07/24/09 27J Instructional Model This is the part of the model that I’m actually most proud of—I think it focuses attention on the purpose of the two groups or teams that we typically have meeting in schools. The model is explicit about our valuing collaboration, and we will devote money to making sure that teachers have time to meet together. People already associate child study teams with RTI. But here’s the important part: PLCs actually have more to do with RTI than child study teams, because they have the potential to impact a larger number of students. The purpose of meeting in PLCs to look at student work is NOT about inter-rater reliability. It is to adjust your instruction using student work as evidence for the success or otherwise of your teaching. If they didn’t learn it, you didn’t teach it. Don’t make the mistake of thinking that RTI lives only in tiers 3 and 4, or even 2, 3 and 4. It is the whole system. Instruction is everything. Give me a good teacher and I can change the world.
07/24/09 27J Instructional Model I was delighted to find that I didn’t have to write this part, and that I didn’t have to go far to find it. These are John Hefty’s Leadership Assurances. I’m sure all superintendents are delighted when something lives beyond their tenure, and here we have a clear example of exactly that. The Instructional Model basically sits on top of these assurances. What I hope is perhaps clearer than it was before is exactly what these Assurances are designed to support.
07/24/09 27J Instructional Model
27J Instructional Model These are, of course, the DuFour famous questions. No different from what anyone else is saying, and he didn’t say it first.
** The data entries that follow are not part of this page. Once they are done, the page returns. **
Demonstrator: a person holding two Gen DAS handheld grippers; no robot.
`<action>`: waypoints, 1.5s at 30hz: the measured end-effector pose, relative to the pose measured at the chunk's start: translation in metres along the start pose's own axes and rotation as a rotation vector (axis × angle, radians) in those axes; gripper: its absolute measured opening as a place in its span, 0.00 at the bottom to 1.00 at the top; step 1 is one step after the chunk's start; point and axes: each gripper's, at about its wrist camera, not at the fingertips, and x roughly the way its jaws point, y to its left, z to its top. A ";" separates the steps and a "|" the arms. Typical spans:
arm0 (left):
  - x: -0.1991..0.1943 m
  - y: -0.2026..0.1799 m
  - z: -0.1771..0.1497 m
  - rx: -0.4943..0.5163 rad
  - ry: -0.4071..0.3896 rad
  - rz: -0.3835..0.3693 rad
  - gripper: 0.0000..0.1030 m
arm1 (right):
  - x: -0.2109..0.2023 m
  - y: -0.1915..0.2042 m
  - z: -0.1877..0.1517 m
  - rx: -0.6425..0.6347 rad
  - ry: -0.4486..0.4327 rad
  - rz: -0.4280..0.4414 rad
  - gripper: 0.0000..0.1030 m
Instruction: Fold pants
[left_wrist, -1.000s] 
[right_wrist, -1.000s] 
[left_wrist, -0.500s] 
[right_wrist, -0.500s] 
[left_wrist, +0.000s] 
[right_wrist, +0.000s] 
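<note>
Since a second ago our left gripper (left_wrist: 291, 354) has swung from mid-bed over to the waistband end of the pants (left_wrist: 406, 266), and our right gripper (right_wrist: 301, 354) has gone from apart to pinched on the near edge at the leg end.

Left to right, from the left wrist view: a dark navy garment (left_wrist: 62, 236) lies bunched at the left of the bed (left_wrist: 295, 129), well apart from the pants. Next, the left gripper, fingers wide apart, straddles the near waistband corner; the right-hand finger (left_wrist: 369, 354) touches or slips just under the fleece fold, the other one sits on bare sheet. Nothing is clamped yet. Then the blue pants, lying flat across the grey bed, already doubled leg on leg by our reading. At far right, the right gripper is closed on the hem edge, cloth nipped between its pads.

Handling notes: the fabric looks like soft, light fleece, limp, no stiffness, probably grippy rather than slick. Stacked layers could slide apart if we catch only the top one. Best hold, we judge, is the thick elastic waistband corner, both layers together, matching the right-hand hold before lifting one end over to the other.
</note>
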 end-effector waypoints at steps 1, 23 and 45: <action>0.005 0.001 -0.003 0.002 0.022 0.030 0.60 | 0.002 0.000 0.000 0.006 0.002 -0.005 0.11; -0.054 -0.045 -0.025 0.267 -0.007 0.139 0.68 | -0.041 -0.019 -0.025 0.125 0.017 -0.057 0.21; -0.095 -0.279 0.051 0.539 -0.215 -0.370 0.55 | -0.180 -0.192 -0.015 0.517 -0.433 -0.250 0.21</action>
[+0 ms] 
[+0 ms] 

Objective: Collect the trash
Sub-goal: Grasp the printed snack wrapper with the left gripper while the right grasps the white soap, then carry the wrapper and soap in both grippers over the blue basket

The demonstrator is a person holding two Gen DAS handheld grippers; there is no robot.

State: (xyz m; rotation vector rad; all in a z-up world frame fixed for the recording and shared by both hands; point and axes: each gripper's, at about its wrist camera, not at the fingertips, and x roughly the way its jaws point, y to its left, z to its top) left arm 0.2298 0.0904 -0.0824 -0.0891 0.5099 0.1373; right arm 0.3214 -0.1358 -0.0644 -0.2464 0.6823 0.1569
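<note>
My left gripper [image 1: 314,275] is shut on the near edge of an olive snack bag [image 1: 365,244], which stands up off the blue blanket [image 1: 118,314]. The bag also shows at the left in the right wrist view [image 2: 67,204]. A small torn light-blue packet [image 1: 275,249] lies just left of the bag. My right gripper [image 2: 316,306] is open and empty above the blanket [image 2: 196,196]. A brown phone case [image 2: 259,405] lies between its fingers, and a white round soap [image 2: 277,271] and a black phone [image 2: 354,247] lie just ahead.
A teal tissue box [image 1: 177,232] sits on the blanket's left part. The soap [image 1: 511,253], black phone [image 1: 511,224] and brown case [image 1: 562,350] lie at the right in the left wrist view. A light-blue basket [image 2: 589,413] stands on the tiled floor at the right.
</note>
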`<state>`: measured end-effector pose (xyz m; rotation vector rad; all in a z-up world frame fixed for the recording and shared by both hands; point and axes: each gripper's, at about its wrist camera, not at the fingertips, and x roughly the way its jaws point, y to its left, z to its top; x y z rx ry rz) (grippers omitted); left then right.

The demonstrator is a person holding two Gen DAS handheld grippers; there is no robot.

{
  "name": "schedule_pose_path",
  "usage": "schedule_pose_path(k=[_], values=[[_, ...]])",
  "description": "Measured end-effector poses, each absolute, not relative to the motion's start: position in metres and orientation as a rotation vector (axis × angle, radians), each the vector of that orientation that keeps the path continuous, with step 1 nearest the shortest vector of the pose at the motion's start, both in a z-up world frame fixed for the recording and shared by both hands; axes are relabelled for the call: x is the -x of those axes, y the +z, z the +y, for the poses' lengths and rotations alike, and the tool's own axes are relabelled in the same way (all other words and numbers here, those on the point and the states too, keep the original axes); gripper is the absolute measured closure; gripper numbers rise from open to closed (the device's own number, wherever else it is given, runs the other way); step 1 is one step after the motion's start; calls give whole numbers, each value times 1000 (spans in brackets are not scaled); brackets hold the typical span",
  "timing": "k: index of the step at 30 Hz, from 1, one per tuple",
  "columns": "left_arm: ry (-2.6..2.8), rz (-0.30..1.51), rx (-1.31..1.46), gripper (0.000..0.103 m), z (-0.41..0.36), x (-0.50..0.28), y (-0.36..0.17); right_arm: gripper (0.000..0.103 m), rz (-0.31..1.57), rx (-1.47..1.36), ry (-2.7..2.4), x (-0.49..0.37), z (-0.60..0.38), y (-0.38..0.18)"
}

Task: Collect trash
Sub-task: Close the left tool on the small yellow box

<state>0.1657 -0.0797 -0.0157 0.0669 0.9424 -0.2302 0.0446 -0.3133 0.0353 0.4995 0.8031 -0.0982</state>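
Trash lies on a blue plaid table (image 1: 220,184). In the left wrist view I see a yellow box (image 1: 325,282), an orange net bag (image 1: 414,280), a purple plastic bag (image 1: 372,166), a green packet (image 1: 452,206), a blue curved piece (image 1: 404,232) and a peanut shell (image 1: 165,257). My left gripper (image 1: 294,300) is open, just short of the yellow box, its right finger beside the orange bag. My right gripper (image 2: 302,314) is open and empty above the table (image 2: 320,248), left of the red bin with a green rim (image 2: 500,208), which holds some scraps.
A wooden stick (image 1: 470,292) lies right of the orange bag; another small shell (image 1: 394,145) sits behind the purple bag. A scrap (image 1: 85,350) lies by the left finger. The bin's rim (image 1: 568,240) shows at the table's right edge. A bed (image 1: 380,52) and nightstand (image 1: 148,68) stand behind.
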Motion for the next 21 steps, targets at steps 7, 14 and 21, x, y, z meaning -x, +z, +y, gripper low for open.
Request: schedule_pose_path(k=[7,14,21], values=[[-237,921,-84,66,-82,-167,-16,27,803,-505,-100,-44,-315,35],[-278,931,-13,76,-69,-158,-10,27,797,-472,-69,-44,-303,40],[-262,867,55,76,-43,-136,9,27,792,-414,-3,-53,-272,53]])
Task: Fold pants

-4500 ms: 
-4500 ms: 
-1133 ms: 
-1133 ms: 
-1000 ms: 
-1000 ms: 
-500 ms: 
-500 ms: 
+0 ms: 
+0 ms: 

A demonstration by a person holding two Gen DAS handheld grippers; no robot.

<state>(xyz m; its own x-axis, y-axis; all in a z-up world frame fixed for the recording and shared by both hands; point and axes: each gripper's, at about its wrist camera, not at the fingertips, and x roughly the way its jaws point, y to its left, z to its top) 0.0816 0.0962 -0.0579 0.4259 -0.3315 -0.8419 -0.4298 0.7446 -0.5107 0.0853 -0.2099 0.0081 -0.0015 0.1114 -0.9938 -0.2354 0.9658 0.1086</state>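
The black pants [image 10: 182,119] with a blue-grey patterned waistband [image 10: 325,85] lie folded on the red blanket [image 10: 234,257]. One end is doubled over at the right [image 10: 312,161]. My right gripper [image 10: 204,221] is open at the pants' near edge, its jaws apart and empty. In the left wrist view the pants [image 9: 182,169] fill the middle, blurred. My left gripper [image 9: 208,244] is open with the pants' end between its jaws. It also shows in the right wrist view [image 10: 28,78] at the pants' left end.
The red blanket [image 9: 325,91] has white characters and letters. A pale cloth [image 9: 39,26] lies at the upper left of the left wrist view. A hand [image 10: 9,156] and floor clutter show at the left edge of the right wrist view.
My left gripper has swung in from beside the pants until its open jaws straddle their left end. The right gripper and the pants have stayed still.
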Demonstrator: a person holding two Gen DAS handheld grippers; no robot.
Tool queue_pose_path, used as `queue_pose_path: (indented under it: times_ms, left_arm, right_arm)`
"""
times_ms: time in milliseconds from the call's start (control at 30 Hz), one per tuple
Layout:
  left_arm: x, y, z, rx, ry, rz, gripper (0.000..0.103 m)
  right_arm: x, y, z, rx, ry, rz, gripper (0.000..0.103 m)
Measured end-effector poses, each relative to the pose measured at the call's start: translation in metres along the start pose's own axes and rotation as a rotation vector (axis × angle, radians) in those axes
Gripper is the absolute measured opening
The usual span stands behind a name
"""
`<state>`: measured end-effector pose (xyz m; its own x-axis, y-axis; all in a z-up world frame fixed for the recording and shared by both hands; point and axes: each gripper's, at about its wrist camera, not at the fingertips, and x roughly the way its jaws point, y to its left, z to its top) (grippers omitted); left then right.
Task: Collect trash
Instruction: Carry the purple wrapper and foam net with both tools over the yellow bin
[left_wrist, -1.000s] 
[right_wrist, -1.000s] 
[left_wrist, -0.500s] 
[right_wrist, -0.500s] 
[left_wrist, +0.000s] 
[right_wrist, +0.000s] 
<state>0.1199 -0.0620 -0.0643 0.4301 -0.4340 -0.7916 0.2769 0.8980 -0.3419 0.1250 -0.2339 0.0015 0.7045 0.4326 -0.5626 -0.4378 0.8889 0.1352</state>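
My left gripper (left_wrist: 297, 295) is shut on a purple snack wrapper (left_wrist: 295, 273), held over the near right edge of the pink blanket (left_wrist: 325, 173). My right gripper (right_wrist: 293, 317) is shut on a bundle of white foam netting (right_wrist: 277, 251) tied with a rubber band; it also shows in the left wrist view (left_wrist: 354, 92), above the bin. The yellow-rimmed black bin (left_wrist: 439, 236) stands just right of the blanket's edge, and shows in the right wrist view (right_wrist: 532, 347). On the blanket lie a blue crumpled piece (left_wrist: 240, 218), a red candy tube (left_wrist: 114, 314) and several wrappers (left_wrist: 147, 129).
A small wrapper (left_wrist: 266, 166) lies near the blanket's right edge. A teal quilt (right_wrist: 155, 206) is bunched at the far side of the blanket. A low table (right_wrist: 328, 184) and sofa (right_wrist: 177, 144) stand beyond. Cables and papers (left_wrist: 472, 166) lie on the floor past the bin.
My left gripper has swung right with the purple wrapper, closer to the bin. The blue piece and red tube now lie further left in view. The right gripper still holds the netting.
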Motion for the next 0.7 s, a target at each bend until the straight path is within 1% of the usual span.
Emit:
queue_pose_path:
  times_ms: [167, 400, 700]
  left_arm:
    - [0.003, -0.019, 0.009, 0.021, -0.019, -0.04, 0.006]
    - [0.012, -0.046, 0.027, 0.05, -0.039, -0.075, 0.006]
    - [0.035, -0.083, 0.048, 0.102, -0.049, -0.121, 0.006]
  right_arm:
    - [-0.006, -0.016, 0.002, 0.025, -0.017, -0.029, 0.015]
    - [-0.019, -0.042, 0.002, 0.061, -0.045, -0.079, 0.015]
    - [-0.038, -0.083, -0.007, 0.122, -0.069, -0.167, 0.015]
27J Instructional Model These are Rick Stiggins’ questions. Classroom Assessment for Student Learning is where we are putting so much of our effort, because it cuts across curriculum, instruction, and assessment. Ultimately, just as RTI is more about tier 1 than tier 4, Classroom Assessment for Student Learning is more about curriculum and instruction than it is about assessment. Obviously, the links between these questions, DuFour’s questions, Transforming Students into Learners, and the PDSA model are very close.